• WHAT TO PRODUCE: Write the lines out again, from the top of the material to the line containing "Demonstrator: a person", pictures excluded.

=== Begin Enclosure ===

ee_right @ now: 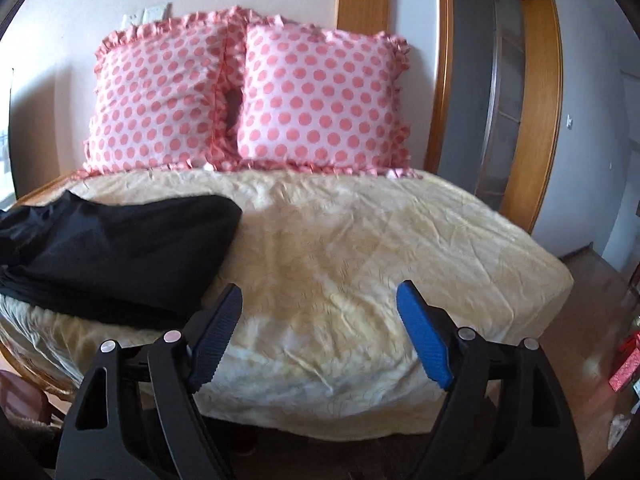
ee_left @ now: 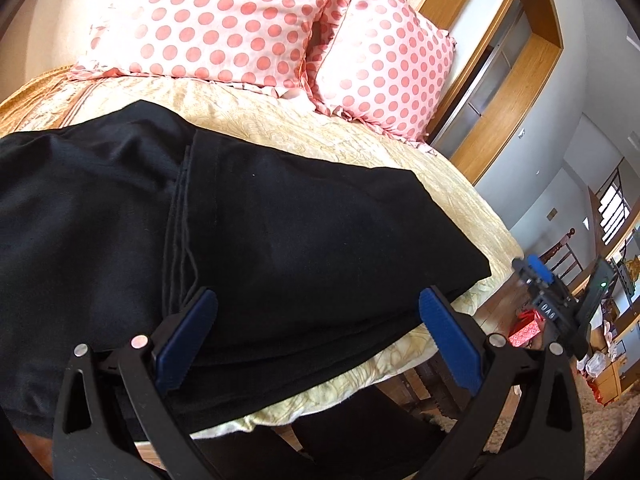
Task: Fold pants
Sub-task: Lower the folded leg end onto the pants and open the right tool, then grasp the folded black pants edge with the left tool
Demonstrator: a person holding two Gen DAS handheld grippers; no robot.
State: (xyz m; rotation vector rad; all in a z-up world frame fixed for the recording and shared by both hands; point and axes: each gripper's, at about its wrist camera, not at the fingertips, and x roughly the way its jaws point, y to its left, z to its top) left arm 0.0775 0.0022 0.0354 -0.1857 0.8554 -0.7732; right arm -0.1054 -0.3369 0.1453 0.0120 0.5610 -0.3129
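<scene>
The black pants (ee_left: 280, 232) lie folded in layers on the cream bedspread (ee_left: 360, 136), near the bed's front edge. My left gripper (ee_left: 318, 300) stands open just over the near edge of the pants, its blue pads wide apart and pressing on nothing. In the right wrist view the pants (ee_right: 120, 248) lie at the left, and my right gripper (ee_right: 320, 292) is open over bare bedspread (ee_right: 360, 240) to their right, holding nothing. The right gripper (ee_left: 530, 270) also shows off the bed's right corner in the left wrist view.
Two pink polka-dot pillows (ee_right: 240, 96) lean against the wall at the head of the bed. A wooden door frame (ee_right: 540, 120) stands to the right. A red box (ee_left: 526, 328) sits on the floor beside the bed. The bed's front edge (ee_right: 320, 408) is close below the grippers.
</scene>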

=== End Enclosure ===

• EXERCISE RESPONSE:
ee_right @ now: 
ee_left @ now: 
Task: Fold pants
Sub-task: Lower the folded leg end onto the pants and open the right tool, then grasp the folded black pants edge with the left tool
Demonstrator: a person holding two Gen DAS handheld grippers; no robot.

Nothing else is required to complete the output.